General information
- Location: Maliya, Hooghly district, West Bengal India
- Coordinates: 22°49′54″N 88°08′09″E﻿ / ﻿22.831567°N 88.135964°E
- Elevation: 13 metres (43 ft)
- System: Kolkata Suburban Railway station
- Owner: Indian Railways
- Operator: Eastern Railway
- Line: Sheoraphuli–Tarakeswar branch line
- Platforms: 2
- Tracks: 2

Construction
- Structure type: Standard (on-ground station)
- Cycle facilities: Yes

Other information
- Status: Functioning
- Station code: MLYA

History
- Opened: 1885
- Electrified: 1957–58
- Former names: Tarkessur Railway Company

Services
| Preceding station | Kolkata Suburban Railway |  |  | Following station |
| Nalikul towards Howrah Junction |  | Eastern LineSheoraphuli–Bishnupur branch line |  | Haripal towards Goghat |

Route map

= Maliya railway station =

Railway station in West Bengal, India

Maliya railway station is a Kolkata Suburban Railway halt station on the Sheoraphuli–Tarakeswar branch line of Howrah railway division of the Eastern Railway zone.
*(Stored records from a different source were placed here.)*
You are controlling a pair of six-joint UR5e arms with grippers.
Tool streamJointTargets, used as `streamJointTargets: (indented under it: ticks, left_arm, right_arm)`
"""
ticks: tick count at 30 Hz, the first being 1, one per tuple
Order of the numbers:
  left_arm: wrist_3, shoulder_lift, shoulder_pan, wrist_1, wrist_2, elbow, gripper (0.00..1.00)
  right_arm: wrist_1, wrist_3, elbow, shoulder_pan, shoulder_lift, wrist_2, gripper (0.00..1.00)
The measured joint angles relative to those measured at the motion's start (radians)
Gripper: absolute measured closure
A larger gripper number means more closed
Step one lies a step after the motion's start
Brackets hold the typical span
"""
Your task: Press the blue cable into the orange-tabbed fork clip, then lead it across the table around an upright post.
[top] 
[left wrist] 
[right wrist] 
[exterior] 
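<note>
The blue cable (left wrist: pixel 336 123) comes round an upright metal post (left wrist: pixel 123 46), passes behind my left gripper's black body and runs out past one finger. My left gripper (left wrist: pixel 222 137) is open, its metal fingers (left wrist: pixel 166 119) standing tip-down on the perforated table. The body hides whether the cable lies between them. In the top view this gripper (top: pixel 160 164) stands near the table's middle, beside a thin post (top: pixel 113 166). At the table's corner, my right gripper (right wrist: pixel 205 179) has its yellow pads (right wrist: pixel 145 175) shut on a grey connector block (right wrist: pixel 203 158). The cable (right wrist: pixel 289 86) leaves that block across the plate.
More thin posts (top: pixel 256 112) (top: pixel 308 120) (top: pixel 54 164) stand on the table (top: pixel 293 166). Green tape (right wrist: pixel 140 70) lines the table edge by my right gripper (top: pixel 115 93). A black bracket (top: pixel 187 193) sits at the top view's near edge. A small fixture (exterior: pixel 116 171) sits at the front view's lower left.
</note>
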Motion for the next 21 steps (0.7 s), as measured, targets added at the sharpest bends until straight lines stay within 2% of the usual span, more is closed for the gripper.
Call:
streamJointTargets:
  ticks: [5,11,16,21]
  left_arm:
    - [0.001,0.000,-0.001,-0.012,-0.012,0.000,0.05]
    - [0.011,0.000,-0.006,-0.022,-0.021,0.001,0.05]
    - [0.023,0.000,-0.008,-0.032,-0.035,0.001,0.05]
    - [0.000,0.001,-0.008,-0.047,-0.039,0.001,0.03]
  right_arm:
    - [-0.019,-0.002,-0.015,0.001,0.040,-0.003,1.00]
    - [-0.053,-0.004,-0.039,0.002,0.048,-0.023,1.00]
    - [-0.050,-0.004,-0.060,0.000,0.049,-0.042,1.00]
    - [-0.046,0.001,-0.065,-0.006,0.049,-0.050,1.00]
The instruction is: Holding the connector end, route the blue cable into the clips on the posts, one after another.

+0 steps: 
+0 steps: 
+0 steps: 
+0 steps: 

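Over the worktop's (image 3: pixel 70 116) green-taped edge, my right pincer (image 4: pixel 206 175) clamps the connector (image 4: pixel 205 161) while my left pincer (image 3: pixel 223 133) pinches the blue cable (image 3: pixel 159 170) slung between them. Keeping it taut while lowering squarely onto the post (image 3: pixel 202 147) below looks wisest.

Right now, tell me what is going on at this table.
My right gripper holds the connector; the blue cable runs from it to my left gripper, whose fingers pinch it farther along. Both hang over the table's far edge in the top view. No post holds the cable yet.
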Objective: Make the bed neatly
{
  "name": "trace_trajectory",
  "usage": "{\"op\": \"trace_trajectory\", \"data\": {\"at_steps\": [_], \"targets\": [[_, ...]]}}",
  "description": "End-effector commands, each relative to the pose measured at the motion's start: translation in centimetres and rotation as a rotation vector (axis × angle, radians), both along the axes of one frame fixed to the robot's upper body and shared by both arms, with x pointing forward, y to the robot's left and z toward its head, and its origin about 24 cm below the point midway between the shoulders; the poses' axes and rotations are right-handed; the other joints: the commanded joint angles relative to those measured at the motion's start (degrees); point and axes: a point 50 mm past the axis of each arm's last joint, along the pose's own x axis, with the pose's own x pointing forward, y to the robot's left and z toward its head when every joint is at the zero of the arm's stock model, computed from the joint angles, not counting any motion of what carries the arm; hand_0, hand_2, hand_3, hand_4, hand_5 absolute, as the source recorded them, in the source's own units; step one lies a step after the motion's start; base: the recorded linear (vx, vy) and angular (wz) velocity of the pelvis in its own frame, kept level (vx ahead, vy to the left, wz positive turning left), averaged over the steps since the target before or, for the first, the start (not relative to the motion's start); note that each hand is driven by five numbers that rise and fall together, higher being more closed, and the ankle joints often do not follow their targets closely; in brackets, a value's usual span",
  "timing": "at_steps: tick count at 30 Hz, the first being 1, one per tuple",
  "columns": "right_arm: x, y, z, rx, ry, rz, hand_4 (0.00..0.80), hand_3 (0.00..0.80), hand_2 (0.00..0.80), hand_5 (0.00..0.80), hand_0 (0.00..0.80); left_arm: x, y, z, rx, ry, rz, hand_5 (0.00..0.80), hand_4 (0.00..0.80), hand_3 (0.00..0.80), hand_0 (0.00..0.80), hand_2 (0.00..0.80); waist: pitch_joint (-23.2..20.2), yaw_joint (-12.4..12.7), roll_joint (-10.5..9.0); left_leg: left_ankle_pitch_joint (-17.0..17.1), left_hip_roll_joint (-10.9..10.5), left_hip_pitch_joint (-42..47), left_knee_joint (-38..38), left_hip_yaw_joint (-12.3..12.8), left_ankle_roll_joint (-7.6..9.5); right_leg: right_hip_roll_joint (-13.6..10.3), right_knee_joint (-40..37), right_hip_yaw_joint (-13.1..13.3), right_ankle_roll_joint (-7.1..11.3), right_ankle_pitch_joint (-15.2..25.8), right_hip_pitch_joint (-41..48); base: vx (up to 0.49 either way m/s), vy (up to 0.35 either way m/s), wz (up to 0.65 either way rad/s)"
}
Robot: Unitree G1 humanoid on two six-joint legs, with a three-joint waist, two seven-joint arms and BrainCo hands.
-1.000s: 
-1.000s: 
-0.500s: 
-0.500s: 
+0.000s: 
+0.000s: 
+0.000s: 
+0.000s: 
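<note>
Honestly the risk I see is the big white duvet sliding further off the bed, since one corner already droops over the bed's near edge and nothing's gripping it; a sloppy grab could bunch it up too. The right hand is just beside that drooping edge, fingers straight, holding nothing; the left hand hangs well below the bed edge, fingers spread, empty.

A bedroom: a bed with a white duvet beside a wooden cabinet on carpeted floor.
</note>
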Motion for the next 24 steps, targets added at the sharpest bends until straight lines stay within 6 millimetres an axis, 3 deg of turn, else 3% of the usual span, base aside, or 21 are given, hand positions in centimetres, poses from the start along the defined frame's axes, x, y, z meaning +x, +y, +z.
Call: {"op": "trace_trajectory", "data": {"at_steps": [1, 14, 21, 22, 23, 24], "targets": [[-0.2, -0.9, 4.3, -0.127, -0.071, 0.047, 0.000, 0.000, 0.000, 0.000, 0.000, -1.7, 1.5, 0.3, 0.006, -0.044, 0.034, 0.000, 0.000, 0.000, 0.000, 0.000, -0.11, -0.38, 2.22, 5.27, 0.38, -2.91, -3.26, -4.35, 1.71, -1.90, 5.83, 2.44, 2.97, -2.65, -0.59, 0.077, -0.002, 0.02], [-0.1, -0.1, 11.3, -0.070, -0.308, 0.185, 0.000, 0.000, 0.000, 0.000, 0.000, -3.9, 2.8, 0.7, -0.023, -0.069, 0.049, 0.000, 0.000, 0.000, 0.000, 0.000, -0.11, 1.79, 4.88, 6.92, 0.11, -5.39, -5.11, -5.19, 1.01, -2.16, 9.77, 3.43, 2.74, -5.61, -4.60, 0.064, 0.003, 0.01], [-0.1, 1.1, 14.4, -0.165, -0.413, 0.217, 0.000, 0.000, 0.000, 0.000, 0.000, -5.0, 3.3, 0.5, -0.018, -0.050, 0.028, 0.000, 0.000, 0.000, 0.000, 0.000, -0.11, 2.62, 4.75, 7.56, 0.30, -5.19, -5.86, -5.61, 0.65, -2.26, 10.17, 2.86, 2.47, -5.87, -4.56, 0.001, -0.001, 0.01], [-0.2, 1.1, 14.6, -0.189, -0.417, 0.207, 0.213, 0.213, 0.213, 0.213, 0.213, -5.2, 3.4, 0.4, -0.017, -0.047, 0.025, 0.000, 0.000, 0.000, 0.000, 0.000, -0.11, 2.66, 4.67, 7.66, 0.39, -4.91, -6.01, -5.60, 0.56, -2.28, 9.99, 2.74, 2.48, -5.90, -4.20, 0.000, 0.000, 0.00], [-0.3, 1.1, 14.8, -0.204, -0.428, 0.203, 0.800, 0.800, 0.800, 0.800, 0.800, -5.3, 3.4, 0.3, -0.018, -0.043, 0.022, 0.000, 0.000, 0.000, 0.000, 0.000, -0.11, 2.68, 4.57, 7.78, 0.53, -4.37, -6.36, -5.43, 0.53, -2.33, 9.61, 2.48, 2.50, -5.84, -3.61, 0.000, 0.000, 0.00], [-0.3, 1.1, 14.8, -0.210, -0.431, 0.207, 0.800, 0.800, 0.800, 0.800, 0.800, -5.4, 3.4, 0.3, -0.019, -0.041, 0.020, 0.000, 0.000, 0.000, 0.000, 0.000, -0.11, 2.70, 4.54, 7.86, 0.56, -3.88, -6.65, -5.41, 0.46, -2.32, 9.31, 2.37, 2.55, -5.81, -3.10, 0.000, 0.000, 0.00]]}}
It is situated at Maliya in Hooghly district in the Indian state of West Bengal.

== History ==
The Sheoraphuli–Tarakeswar branch line was opened by the Tarkessur Railway Company on 1 January 1885 and was worked by East Indian Railway Company. The Tarkessur company was taken over by the East Indian Railway in 1915. The track was first electrified with 3,000 V DC system in 1957–58. In 1967, this line including Maliya railway station was electrified with to 25 kV AC system.